U.S. Concealed Pakistan’s Role in North Korea Uranium Exports, Officials Say


U.S. officials hoped to create a sense of urgency about Pyongyang’s nuclear program among Asian countries by concealing the fact that Pakistan was the actual dealer of North Korean nuclear material found in Libya, the Washington Post reported yesterday (see GSN, Feb. 2).

North Korea supplied uranium hexafluoride to Pakistan, which then sold the weaponizable material to Libya, said two officials with knowledge of the transaction. Pyongyang might not even have known of the second transfer, the Post reported.

Washington earlier this year told China, South Korea and Japan that North Korea had sold uranium to Libya, in order to push for a new round of six-party talks on Pyongyang’s nuclear effort. The briefings were planned quickly after Beijing and Seoul indicated they were considering abandoning the talks altogether, according to two other officials.

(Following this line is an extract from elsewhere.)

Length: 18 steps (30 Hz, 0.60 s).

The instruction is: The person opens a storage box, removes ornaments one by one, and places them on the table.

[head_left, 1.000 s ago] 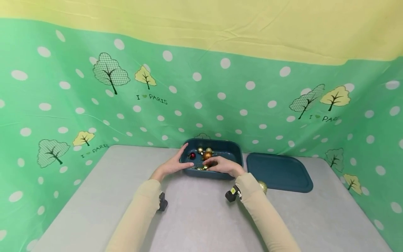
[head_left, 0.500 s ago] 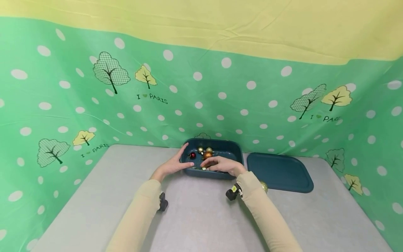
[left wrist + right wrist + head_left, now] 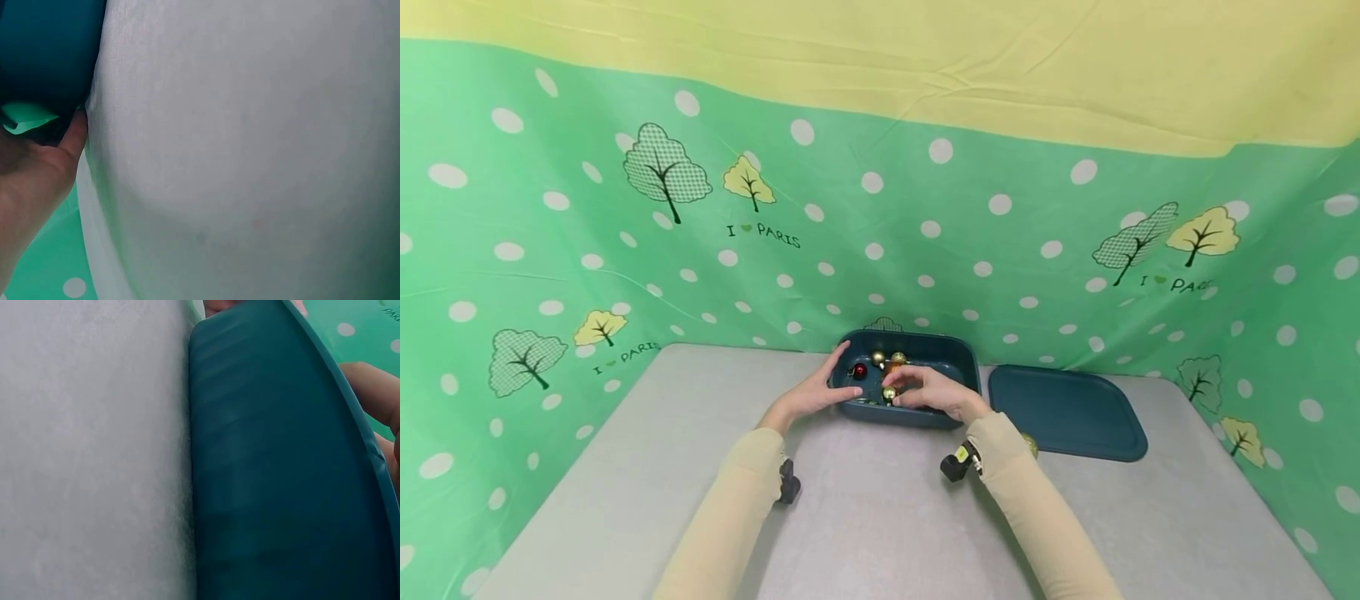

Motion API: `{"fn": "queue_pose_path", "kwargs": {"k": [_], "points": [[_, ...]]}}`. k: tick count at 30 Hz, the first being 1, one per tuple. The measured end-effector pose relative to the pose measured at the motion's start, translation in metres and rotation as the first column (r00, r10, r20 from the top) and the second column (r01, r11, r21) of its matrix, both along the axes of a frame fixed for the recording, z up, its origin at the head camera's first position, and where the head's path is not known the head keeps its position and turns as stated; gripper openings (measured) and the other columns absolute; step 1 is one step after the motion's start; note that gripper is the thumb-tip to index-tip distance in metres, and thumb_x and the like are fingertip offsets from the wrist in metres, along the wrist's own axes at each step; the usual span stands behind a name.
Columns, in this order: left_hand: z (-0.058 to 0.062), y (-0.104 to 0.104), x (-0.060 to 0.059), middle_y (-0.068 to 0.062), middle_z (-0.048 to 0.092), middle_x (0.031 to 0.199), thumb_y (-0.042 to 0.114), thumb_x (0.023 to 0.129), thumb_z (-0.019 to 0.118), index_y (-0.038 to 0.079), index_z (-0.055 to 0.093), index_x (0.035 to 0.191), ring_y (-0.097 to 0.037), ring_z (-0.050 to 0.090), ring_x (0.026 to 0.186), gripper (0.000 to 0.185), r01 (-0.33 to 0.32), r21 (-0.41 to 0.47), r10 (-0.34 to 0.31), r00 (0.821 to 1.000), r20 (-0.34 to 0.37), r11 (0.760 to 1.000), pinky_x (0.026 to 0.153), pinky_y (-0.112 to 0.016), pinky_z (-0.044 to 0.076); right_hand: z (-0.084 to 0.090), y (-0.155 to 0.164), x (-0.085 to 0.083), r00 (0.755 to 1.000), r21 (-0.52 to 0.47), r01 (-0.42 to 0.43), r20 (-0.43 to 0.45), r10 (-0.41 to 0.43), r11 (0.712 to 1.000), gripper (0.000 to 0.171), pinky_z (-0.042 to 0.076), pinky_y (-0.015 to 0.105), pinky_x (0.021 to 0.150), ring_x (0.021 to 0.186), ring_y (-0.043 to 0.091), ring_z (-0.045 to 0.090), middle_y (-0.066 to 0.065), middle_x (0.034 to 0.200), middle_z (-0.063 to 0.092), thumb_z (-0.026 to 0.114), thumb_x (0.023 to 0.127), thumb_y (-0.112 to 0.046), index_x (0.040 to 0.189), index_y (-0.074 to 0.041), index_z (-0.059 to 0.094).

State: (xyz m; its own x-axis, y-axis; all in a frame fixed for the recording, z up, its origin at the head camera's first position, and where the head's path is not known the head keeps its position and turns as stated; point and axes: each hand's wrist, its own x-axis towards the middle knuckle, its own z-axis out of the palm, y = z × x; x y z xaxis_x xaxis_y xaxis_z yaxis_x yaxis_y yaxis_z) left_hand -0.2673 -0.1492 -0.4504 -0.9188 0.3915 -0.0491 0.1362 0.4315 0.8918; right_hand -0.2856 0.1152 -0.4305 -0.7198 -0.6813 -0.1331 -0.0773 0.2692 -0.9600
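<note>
A dark blue rectangular box (image 3: 904, 417) stands at the table's back, with several small Christmas baubles inside. My left hand (image 3: 811, 393) holds its left end, thumb over the near rim and fingers spread along the side. In the left wrist view, part of that hand (image 3: 40, 169) shows against the box wall. Reaching in over the near rim, my right hand (image 3: 928, 390) pinches a small gold bauble (image 3: 889, 392) between thumb and fingers. A red bauble (image 3: 859, 371) lies at the left inside, and a gold one (image 3: 877, 357) farther back. An orange bauble (image 3: 895, 364) is partly hidden by my right fingers.
The box's blue lid (image 3: 1067, 414) lies flat on the grey table (image 3: 865, 517), right of the box. A larger gold glitter bauble (image 3: 1032, 445) sits partly behind my right sleeve. A green dotted curtain (image 3: 955, 275) hangs close behind the box.
My right fingers have shifted within the box and lifted a small gold bauble slightly from near the front wall. The orange bauble is now more covered. My left hand stays put.
</note>
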Motion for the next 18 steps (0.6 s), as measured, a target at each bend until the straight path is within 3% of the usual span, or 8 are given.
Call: {"fn": "queue_pose_path", "kwargs": {"k": [11, 18], "points": [[0.0, 0.001, 0.002, -0.014, -0.002, 0.16, 0.033, 0.09, 0.068, 0.024, 0.002, 0.157, -0.038, 0.004, 0.144, 0.095, -0.015, -0.004, 0.015, 1.0, -0.005, 1.0, 0.111, -0.059, 0.012, 0.001, 0.004, 0.006, 0.993, -0.133, 0.082, -0.069, -0.092, 0.988, 0.038, 0.053, 0.039, 0.086, 0.094, 0.021, 0.061, 0.015, 0.12, 0.054, 0.064, 0.091, -0.006, 0.126, 0.007, 0.054], [0.001, 0.0, 0.003, -0.015, -0.003, 0.16, 0.031, 0.09, 0.068, 0.025, 0.001, 0.157, -0.04, 0.003, 0.143, 0.095, -0.019, 0.0, 0.019, 1.0, 0.0, 1.0, 0.11, -0.061, 0.012, 0.02, 0.006, 0.022, 0.981, -0.144, 0.096, -0.152, -0.118, 0.985, 0.036, 0.052, 0.044, 0.086, 0.095, 0.025, 0.063, 0.02, 0.119, 0.058, 0.061, 0.093, -0.004, 0.126, 0.008, 0.054]]}}
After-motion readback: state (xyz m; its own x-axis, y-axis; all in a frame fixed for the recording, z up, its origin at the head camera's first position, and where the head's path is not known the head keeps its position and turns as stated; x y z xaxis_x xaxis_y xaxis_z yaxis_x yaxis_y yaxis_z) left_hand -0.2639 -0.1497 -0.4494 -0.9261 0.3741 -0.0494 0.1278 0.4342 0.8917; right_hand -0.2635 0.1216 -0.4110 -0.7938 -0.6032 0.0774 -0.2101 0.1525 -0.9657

The Bush administration’s approach increased skepticism among the United States’ negotiating partners as they learned of key omissions in the U.S. briefing, diplomats and U.S. officials told the Post. Transfers between North Korea and Pakistan have gone on for years and would not have been news to U.S. allies, the Post reported.

A senior administration official said in a prepared comment that Washington “has provided allies with an accurate account of North Korea’s nuclear proliferation activities,” adding that the February briefings made it clear that the North Korean materials traveled through the nuclear black market established by former top Pakistani scientist Abdul Qadeer Khan (Dafna Linzer, Washington Post, March 20).